[Exercise goal]: Which lines of the entries contain the string "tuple"? Please find them and copy them.

BEGIN

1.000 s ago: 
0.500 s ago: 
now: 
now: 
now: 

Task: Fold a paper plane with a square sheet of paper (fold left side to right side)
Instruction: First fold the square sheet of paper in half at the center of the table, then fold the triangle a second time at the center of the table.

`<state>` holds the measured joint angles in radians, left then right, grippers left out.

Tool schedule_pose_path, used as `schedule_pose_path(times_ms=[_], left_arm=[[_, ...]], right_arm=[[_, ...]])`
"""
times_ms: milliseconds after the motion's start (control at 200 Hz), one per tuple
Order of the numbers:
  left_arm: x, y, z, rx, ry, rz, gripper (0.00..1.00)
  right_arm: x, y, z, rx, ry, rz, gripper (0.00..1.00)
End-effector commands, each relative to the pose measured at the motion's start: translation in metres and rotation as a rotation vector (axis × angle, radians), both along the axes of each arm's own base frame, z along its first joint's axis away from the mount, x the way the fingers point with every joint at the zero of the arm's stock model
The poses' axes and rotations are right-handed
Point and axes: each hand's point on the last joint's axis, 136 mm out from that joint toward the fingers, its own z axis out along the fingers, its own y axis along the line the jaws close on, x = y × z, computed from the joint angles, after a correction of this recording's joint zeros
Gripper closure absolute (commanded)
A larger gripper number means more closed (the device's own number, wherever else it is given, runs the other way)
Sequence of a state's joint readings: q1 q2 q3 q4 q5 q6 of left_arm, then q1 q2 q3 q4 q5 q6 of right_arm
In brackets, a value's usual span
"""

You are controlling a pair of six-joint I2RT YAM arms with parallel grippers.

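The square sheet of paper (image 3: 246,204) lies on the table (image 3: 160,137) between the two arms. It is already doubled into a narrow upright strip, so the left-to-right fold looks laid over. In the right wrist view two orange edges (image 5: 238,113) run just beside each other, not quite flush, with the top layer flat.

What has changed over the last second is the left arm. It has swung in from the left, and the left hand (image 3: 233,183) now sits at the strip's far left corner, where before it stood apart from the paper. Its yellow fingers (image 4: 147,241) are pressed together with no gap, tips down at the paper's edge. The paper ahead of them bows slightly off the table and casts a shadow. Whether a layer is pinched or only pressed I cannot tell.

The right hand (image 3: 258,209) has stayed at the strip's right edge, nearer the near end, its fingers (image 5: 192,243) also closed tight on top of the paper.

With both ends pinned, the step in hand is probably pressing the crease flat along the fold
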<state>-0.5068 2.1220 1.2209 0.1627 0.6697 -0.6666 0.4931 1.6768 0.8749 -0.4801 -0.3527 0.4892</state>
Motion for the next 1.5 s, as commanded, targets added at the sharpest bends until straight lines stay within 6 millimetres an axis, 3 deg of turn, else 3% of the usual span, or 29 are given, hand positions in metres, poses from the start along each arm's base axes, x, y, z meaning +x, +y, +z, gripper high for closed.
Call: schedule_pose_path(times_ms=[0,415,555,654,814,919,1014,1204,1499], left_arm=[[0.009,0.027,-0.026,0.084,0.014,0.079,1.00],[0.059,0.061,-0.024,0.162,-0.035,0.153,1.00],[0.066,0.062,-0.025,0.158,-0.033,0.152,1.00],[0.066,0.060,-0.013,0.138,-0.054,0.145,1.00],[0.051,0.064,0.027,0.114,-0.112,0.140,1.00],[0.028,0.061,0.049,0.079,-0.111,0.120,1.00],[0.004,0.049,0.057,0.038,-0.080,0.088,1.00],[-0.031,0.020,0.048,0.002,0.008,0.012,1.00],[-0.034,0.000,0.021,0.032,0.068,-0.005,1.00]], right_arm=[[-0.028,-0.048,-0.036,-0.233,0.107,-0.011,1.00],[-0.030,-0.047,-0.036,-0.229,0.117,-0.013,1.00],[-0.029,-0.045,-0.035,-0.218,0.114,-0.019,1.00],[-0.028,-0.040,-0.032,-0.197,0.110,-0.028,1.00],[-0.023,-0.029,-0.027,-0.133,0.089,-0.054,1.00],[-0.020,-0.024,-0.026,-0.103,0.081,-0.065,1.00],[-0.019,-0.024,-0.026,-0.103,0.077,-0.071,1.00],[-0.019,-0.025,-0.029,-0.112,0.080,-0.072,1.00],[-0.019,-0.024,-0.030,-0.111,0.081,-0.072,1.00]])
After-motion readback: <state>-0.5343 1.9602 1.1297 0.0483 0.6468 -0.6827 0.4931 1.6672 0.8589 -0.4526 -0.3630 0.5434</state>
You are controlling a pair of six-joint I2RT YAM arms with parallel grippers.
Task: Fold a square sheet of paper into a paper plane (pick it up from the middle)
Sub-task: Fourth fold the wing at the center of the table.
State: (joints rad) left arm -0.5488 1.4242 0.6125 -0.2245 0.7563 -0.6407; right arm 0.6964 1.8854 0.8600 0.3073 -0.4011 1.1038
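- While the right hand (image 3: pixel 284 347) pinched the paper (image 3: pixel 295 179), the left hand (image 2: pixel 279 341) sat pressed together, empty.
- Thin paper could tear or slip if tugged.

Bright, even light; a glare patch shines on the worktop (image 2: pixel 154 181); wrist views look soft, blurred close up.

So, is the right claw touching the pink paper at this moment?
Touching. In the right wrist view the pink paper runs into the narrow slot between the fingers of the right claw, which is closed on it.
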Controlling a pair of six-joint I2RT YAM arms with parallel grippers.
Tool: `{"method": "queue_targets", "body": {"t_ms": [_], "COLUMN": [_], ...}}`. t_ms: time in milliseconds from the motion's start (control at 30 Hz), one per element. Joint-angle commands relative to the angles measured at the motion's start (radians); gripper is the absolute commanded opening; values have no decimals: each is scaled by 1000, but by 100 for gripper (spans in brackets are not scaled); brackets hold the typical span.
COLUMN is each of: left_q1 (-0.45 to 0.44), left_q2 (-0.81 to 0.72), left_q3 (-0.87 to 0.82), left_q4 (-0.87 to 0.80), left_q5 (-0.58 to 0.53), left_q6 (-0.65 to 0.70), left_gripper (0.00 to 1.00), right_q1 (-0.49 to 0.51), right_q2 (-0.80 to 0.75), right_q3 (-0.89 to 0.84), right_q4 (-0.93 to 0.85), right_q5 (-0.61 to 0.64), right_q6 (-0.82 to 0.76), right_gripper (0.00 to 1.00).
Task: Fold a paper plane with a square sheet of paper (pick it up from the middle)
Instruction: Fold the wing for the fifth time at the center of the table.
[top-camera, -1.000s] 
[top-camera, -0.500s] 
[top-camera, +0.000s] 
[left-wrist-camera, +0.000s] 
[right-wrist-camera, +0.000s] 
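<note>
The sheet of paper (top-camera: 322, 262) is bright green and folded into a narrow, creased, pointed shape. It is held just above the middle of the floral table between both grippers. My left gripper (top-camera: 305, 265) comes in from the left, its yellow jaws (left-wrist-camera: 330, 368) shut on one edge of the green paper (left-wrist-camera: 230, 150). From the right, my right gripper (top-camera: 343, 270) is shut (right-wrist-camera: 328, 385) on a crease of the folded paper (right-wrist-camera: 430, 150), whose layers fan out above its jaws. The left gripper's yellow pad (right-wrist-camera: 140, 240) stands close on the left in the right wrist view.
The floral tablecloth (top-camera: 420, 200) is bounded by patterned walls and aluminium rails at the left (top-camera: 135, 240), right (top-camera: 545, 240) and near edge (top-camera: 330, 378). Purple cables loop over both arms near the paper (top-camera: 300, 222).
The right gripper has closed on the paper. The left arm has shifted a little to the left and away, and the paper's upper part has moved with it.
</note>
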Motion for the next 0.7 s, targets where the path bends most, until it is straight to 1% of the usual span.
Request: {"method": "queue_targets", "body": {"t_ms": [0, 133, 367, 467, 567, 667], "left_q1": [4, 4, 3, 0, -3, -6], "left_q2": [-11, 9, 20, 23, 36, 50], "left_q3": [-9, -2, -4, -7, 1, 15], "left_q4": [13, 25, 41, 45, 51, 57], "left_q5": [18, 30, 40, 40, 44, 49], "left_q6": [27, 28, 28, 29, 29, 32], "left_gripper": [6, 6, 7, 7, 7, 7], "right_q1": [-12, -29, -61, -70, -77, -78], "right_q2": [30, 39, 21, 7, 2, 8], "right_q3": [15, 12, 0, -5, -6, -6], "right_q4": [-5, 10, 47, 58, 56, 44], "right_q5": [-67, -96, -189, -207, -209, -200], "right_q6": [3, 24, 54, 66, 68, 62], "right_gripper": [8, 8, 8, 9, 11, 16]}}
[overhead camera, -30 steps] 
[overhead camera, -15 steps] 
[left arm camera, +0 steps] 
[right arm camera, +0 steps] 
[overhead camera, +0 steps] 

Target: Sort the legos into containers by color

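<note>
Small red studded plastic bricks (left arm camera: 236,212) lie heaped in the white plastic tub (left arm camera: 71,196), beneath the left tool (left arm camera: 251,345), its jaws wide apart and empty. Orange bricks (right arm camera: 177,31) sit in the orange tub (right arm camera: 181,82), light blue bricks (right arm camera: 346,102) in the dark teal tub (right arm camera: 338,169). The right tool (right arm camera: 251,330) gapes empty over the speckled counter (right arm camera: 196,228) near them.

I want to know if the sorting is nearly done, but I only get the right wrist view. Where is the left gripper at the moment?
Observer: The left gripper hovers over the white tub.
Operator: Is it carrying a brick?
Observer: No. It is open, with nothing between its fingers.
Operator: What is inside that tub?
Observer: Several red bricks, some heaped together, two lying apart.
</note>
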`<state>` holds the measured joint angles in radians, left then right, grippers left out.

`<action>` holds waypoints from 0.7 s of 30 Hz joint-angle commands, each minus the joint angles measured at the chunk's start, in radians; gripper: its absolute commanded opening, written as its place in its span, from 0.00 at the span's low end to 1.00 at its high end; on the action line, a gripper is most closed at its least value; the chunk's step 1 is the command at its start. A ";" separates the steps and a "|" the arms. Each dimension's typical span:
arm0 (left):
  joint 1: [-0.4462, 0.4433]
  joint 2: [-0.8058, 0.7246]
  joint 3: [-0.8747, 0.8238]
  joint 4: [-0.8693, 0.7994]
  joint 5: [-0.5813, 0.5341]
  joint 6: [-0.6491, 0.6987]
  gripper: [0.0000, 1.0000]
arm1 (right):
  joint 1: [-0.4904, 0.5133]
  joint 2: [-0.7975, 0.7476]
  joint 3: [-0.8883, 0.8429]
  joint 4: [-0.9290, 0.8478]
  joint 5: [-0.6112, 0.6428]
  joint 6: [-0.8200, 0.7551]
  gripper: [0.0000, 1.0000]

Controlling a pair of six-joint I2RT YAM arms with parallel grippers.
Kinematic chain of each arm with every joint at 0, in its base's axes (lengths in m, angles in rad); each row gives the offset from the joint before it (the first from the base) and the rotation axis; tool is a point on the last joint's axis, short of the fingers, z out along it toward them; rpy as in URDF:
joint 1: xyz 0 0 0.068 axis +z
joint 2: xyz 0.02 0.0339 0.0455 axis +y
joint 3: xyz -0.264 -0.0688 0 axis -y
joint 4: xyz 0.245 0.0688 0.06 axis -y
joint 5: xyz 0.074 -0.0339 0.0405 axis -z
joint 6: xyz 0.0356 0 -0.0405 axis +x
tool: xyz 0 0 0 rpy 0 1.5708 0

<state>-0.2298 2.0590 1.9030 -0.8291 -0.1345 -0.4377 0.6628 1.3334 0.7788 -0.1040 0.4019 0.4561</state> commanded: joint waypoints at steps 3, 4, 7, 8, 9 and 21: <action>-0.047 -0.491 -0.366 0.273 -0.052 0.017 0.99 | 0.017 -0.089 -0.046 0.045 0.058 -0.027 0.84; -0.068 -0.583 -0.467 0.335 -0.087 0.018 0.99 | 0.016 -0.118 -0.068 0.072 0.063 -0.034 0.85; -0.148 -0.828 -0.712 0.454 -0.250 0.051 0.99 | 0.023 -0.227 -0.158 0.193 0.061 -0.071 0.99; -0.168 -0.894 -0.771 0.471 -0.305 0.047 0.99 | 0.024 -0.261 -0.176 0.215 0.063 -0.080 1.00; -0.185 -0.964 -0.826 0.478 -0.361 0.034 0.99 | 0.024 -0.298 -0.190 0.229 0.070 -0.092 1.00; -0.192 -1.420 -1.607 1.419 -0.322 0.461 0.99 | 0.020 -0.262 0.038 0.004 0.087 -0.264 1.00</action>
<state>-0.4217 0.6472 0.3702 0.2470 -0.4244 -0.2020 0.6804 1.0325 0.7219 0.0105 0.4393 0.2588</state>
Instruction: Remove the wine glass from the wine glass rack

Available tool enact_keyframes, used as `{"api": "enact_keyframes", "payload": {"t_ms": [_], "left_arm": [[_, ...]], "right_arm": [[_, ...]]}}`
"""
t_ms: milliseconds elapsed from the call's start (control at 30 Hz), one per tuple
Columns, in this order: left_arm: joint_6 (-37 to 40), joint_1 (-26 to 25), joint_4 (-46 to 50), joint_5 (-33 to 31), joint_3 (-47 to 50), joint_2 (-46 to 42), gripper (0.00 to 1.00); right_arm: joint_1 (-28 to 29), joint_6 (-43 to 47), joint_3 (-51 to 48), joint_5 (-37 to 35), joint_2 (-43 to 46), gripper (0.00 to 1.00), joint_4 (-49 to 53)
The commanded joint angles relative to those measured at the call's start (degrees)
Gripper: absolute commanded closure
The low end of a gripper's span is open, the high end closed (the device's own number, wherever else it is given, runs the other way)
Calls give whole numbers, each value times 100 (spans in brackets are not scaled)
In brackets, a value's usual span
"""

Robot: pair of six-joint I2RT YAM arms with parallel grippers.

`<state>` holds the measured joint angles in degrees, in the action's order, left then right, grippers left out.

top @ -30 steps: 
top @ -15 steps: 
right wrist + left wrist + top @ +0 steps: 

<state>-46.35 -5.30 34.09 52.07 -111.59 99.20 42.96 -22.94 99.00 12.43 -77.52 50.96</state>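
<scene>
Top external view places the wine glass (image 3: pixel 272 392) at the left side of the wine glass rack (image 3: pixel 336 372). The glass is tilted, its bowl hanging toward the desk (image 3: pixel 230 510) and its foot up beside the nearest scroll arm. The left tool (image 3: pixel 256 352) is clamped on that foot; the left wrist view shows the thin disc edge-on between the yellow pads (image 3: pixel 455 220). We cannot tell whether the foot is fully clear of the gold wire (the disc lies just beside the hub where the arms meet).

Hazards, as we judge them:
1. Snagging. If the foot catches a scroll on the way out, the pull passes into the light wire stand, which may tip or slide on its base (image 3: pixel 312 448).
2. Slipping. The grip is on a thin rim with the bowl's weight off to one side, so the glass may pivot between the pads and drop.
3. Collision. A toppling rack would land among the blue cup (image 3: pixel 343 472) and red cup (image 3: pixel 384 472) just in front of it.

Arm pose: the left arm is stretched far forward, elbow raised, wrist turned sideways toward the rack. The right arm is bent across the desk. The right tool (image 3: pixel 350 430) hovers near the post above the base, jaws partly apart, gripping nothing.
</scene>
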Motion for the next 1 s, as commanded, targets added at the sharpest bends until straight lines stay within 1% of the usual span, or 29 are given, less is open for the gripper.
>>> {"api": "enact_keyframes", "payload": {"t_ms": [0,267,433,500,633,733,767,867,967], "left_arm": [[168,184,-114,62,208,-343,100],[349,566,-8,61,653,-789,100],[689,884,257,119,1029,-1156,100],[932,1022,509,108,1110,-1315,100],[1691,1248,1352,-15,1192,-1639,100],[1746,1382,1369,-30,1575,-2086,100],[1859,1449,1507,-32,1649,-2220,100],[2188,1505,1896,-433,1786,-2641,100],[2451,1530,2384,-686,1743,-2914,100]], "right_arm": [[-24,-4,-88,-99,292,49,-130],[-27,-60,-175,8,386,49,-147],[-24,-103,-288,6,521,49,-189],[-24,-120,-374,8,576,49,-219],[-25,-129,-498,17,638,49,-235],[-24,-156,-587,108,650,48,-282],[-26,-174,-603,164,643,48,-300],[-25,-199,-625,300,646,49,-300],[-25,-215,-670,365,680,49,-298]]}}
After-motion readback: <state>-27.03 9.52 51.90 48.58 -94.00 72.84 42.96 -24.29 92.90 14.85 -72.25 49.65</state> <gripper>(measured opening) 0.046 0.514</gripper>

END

[Reply]:
times_ms: milliseconds after the motion's start (control at 200 Hz), one per tuple
t_ms: milliseconds elapsed from the call's start (control at 30 Hz), one per tuple

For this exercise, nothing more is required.